I need a way to convert .doc or .docx extensions to .txt without installing anything. I also don't want to have to manually open Word to do this obviously. As long as it's running on auto.
I was thinking that either Perl or VBA could do the trick, but I can't find anything online for either.
Any suggestions?

A simple Perl only solution for docx:
Use Archive::Zip to get the word/document.xml file from your docx file. (A docx is just a zipped archive.)
Use XML::LibXML to parse it.
Then use XML::LibXSLT to transform it into text or html format. Seach the web to find a nice docx2txt.xsl file :)
Cheers !
J.

Note that an excellent source of information for Microsoft Office applications is the Object Browser. You can access it via Tools → Macro → Visual Basic Editor. Once you are in the editor, hit F2 to browse the interfaces, methods, and properties provided by Microsoft Office applications.
Here is an example using Win32::OLE:
#!/usr/bin/perl
use strict;
use warnings;
use File::Spec::Functions qw( catfile );
use Win32::OLE;
use Win32::OLE::Const 'Microsoft Word';
$Win32::OLE::Warn = 3;
my $word = get_word();
$word->{Visible} = 0;
my $doc = $word->{Documents}->Open(catfile $ENV{TEMP}, 'test.docx');
$doc->SaveAs(
catfile($ENV{TEMP}, 'test.txt'),
wdFormatTextLineBreaks
);
$doc->Close(0);
sub get_word {
my $word;
eval {
$word = Win32::OLE->GetActiveObject('Word.Application');
};
die "$#\n" if $#;
unless(defined $word) {
$word = Win32::OLE->new('Word.Application', sub { $_[0]->Quit })
or die "Oops, cannot start Word: ",
Win32::OLE->LastError, "\n";
}
return $word;
}
__END__

For .doc, I've had some success with the linux command line tool antiword.

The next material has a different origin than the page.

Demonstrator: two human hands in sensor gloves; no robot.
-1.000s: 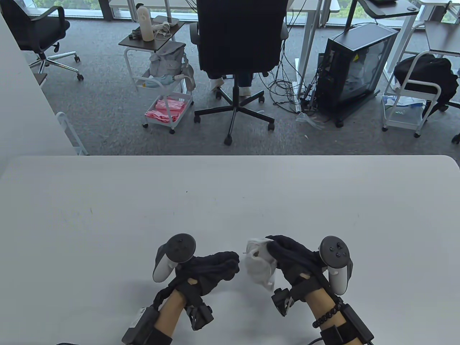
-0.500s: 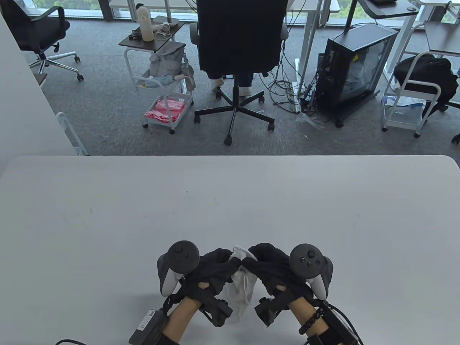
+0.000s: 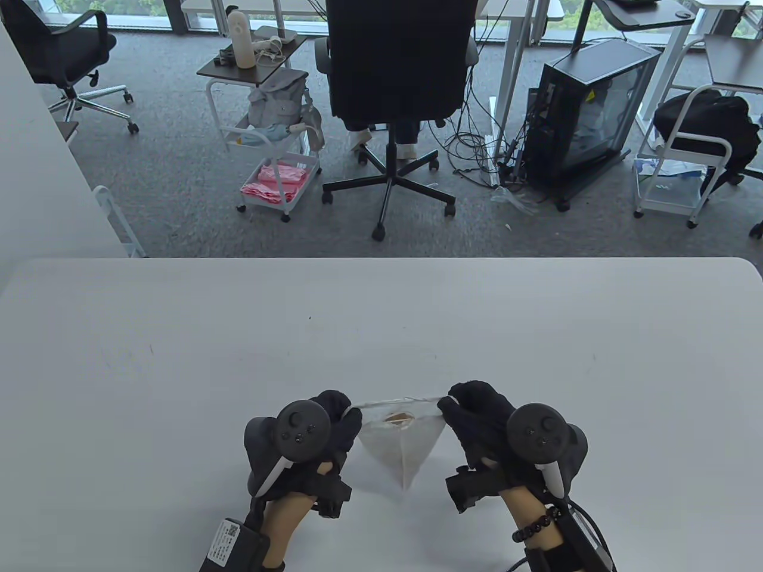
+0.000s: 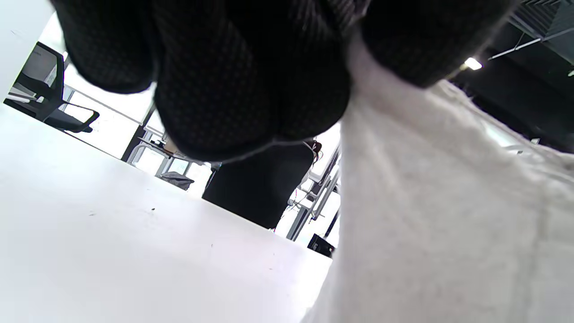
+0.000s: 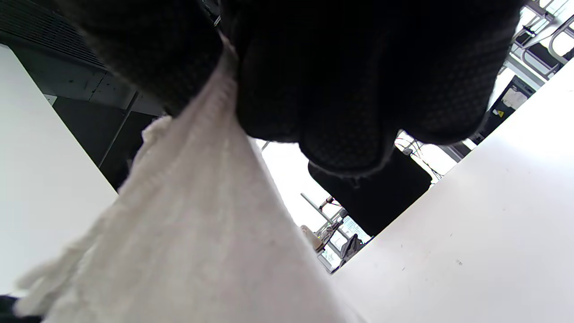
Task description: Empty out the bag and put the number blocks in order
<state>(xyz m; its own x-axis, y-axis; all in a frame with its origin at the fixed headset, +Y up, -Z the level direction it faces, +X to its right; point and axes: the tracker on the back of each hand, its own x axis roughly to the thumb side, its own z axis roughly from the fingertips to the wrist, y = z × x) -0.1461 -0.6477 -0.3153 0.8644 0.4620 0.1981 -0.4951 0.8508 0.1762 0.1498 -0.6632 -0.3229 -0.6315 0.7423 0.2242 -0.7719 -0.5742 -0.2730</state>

It extracts the text from .doc very quickly, giving a good rendering of indentation. Then you can pipe that to a text file in bash.
For .docx, I've used the OOXML SDK as some other users mentioned. It is just a .NET library to make it easier to work with the OOXML that is zipped up in an OOXML file. There is a lot of metadata that you will want to discard if you are only interested in the text. Some other people have already written the code I see: DocXToText.
Aspose.Words has a very simple API with great support too I have found.
There is also this bash command from commandlinefu.com which works by unzipping the .docx:
unzip -p some.docx word/document.xml | sed -e 's/<[^>]\{1,\}>//g; s/[^[:print:]]\{1,\}//g'

I strongly recommend AsposeWords if you can do Java or .NET. It can convert, without Word installed, between all major text file types.

If you have some flavour of unix installed, you can use the 'strings' utility to find and extract all readable strings from the document. There will be some mess before and after the text you are looking for, but the results will be readable.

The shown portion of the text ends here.